ここはディストピア あなたは亡国の騎士 わたしは愛玩物

そう声をかけると、元気な声が返ってきた。

「失礼しまーす!」


ガチャリとドアが開き現れたのは、髪の短い女の子だった。

鼻筋の通ったお鼻と、明るい黄緑の大きな瞳の、美少女だ。

私と同じぐらいの歳だろうか。


髪も私と同じような黒の強い褐色だけど、ベリーショートというか……無造作にジャキジャキにハサミを入れたのか、なかなかに思い切った髪型だ。


……まるで、収容所に入るために髪を刈られたような……痛々しさを感じた。



「おはよー!ティガが着替えておいでって。まいら?私、リタ。」

初対面なのに、あまりにもフレンドリーで驚いた。


見た目の印象とは正反対の明るさだ。


あ。

瞳、綺麗。

きらきらしてる。

黄色の強い黄緑色の、宝石のような瞳。



「はじめまして。リタ。着替えって……」

リタの服の素材もよくわからない、柔らかそうなものだった。



夕べ、イザヤは光沢のある絹のような素材で、上衣の後ろの裾が長いけど下はタイトだった。

ティガは、麻のような風合いで、上衣も下もずるずるだった。

でも目の前のリタは、綿のような布で、形はTシャツ&Gパンのようにラフに見えた。

何でもありなのかな?ここ。


ちなみに、私に準備されていたのは、クラッシックなラインのワンピース。

……系統バラバラで面食らうわ。


下着はともかく、ワンピースは独りでは着られないものをわざと準備されたのかもしれない。

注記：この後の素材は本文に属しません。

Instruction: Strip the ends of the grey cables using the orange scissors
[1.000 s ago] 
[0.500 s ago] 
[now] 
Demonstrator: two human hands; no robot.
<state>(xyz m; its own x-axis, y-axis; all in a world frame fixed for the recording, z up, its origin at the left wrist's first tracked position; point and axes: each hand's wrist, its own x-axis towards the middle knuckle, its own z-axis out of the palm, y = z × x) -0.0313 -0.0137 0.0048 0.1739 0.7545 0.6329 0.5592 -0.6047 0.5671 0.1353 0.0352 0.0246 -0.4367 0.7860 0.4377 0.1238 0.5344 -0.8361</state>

背中に小さなボタンがずらりと縦に並んでいて、誰かに手伝ってもらわないと脱ぐことも着ることもできないシロモノだ。


が、身につけてみて驚いた。

軽い。

そして、ものすごく楽ちん。


布が伸縮するなんてもんじゃない。

まるで裸のままのような身軽さと解放感のある素材だった。


光沢は絹っぽいんだけど、これ、いったい何だろう。




私の着替えを、手伝ってくれたリタは、当然のように私の着ていた衣服を回収するらしく、持ってきた透明の袋のようなモノを広げて収納した。



「それ、どうするの?」

そう聞いたら、リタはニッコリ笑った。

「ティガが記録とったら、ちゃんと返してくれるから。安心して!」


そして、屈んでベッドの下を覗き込んだ。


「排泄してないの?身体壊すよ?」


……と言われても……


恥ずかしがってもじもじしてると、リタが快活に笑った。